Task statement »
In the listing below, find each line with the string "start" and return it.
##############################
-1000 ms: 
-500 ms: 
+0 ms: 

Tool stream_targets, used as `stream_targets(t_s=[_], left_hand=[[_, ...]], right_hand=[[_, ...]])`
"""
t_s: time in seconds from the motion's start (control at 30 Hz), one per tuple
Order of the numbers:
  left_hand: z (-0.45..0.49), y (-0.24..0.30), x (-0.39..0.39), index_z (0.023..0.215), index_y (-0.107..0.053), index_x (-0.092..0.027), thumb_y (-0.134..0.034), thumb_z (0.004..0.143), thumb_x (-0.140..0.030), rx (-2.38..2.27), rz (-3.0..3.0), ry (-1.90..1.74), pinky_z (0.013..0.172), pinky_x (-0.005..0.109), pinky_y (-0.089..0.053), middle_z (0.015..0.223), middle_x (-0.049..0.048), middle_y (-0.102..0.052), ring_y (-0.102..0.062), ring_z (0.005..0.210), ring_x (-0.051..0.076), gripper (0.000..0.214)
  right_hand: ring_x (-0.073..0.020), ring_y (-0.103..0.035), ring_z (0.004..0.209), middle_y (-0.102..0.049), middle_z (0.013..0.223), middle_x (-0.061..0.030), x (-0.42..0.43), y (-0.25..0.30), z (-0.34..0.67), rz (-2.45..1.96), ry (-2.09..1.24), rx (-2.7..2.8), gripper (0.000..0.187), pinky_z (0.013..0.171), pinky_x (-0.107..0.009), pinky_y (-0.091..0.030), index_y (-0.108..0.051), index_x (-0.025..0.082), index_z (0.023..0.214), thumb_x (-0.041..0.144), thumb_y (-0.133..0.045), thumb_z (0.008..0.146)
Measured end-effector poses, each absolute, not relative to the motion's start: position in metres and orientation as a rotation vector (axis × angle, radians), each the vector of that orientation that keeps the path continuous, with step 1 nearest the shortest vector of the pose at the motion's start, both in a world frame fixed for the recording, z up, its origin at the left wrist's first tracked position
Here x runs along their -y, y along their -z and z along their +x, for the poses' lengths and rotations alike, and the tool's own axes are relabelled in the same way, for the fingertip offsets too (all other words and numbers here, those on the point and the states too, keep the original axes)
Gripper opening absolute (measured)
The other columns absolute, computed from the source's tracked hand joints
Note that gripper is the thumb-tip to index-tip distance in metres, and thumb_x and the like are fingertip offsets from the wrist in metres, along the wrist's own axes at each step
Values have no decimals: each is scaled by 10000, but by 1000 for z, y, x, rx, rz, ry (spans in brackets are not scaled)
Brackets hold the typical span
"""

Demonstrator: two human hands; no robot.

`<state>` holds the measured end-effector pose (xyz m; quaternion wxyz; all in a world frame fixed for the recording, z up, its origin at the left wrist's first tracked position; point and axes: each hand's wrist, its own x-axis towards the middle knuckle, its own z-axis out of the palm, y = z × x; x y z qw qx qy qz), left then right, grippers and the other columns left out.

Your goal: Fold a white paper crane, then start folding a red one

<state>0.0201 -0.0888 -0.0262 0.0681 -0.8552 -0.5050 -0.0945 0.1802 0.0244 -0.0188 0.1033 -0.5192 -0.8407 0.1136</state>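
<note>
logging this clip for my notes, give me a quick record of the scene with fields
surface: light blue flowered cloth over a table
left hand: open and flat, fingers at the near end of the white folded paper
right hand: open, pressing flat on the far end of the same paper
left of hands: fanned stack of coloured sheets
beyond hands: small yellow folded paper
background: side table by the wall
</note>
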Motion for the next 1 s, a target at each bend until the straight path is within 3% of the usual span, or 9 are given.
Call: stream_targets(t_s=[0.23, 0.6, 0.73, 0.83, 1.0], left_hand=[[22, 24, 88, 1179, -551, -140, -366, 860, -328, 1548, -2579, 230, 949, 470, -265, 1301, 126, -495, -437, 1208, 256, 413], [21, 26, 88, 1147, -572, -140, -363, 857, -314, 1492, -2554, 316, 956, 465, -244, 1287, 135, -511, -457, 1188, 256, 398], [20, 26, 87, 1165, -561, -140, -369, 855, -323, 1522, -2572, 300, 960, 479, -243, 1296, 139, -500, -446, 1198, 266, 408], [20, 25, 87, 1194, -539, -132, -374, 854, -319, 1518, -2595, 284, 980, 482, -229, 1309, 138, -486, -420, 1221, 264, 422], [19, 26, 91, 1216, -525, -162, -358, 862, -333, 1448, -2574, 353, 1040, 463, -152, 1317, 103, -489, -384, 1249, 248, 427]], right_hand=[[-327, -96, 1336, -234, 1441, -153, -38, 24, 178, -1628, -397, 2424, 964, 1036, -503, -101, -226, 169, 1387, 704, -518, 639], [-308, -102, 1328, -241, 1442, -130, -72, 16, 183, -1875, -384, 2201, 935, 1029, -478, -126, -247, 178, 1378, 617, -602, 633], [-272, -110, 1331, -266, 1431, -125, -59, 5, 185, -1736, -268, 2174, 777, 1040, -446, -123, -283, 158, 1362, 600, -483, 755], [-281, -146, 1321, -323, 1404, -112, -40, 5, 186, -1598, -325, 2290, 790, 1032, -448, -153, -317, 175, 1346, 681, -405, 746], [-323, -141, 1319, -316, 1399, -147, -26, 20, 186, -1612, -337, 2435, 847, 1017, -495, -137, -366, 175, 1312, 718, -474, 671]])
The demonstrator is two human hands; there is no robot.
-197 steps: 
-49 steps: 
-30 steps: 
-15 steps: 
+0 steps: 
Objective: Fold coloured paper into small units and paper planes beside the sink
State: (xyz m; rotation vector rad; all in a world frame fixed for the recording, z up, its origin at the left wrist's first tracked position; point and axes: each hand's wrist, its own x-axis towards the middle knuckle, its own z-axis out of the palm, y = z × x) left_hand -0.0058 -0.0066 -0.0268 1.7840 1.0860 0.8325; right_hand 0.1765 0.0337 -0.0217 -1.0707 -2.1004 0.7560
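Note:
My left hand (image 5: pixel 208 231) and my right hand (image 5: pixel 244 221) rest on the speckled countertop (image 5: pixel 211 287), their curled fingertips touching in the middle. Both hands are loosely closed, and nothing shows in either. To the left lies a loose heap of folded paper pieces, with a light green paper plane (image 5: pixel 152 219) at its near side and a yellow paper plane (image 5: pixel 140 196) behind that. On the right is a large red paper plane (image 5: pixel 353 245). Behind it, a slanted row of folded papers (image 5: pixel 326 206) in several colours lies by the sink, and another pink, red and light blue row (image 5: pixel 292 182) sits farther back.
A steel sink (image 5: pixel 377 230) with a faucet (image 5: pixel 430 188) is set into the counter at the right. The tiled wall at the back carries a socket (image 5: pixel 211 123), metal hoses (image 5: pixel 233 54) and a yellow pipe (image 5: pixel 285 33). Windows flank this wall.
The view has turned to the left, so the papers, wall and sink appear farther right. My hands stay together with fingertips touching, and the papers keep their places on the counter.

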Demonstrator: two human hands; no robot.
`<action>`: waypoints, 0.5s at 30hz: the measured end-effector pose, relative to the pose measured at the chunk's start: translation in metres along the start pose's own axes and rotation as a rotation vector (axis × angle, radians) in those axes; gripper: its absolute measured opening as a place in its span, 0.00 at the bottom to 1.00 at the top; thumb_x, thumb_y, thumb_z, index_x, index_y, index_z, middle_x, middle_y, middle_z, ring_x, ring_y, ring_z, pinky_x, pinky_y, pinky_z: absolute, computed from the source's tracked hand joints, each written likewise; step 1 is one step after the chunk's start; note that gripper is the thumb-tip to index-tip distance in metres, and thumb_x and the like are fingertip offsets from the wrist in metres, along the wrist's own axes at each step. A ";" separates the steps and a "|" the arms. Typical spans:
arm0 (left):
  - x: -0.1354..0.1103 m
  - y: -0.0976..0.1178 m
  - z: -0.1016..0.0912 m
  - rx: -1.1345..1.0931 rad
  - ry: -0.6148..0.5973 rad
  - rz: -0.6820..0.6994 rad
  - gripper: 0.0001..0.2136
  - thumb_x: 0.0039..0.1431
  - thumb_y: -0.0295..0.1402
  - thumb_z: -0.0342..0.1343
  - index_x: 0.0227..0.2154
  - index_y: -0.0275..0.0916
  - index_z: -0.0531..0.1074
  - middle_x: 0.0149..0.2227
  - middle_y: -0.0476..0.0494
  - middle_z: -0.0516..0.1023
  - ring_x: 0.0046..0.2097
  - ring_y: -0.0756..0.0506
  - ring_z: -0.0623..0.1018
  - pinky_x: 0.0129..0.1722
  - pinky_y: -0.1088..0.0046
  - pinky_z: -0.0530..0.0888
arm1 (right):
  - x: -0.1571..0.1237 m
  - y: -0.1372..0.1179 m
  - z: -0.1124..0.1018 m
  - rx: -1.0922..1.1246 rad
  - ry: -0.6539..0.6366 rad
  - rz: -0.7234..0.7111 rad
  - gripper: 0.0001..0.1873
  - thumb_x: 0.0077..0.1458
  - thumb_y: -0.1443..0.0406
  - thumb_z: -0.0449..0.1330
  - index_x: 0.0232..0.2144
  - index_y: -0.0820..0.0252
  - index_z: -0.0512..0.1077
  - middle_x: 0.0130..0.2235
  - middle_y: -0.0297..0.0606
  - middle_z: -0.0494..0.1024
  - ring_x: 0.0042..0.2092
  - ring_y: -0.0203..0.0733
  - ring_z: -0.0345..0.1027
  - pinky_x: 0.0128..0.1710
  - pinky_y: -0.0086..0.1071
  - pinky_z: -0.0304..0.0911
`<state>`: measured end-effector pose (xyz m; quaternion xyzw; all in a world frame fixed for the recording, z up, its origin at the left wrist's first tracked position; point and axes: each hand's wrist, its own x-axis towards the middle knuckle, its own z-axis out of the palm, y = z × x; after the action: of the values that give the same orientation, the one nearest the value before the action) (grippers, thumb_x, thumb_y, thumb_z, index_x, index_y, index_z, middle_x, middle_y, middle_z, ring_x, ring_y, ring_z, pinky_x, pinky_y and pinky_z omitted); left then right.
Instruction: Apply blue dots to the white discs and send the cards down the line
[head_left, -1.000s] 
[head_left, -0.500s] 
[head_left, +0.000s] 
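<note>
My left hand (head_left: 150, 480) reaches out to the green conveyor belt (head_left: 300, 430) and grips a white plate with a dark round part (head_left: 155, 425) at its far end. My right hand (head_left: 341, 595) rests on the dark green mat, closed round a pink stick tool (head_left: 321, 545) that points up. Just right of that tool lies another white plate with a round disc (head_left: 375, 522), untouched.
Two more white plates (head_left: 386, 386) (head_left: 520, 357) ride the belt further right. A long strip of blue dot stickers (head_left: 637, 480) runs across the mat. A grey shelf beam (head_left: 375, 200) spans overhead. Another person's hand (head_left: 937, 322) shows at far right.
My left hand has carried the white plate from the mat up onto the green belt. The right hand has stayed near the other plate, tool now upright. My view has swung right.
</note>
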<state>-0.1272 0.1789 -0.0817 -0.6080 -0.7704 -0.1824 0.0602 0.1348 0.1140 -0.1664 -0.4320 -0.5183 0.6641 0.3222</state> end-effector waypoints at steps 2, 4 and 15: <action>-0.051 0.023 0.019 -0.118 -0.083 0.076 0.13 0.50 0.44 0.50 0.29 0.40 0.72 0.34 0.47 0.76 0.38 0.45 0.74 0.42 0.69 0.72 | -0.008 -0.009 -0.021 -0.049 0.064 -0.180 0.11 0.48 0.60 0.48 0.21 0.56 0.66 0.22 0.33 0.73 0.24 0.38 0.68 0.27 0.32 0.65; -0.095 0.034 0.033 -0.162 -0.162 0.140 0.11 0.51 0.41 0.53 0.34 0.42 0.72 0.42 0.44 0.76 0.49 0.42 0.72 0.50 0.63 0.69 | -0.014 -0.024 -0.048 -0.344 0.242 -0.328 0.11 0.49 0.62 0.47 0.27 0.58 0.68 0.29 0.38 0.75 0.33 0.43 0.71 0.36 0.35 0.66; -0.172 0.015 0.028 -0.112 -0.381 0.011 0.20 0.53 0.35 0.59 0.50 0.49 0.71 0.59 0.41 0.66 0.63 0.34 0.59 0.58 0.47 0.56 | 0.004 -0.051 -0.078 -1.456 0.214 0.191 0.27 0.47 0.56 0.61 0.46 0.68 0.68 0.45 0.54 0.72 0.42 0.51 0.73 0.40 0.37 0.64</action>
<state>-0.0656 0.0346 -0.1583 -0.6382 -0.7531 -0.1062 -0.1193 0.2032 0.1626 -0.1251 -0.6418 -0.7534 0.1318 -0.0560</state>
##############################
Reply »
t_s: time in seconds from the motion's start (control at 30 Hz), one per tuple
Measured end-effector poses, each absolute, not relative to the motion's start: position in metres and orientation as a rotation vector (axis × angle, radians), each the vector of that orientation that keeps the path continuous, with step 1 nearest the shortest vector of the pose at the motion's start, both in a world frame fixed for the recording, z up, its origin at the left wrist's first tracked position
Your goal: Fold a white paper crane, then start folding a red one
`<action>`: waypoints, 0.5s at 30hz: the measured end-effector pose, relative to the pose measured at the chunk's start: translation in metres along the start pose's own axes and rotation as a rotation vector (axis × angle, radians) in those axes; gripper: its absolute measured opening as a place in its span, 0.00 at the bottom to 1.00 at the top; thumb_x, thumb_y, thumb_z, index_x, index_y, index_z, middle_x, middle_y, middle_z, ring_x, ring_y, ring_z, pinky_x, pinky_y, pinky_z: absolute, computed from the source's tracked hand joints, each written likewise; step 1 is one step after the chunk's start; note that gripper is the thumb-tip to index-tip distance in metres, and thumb_x and the like are fingertip offsets from the wrist in metres, along the wrist's own axes at each step. A ";" separates the steps and a "|" the arms. Typical spans:

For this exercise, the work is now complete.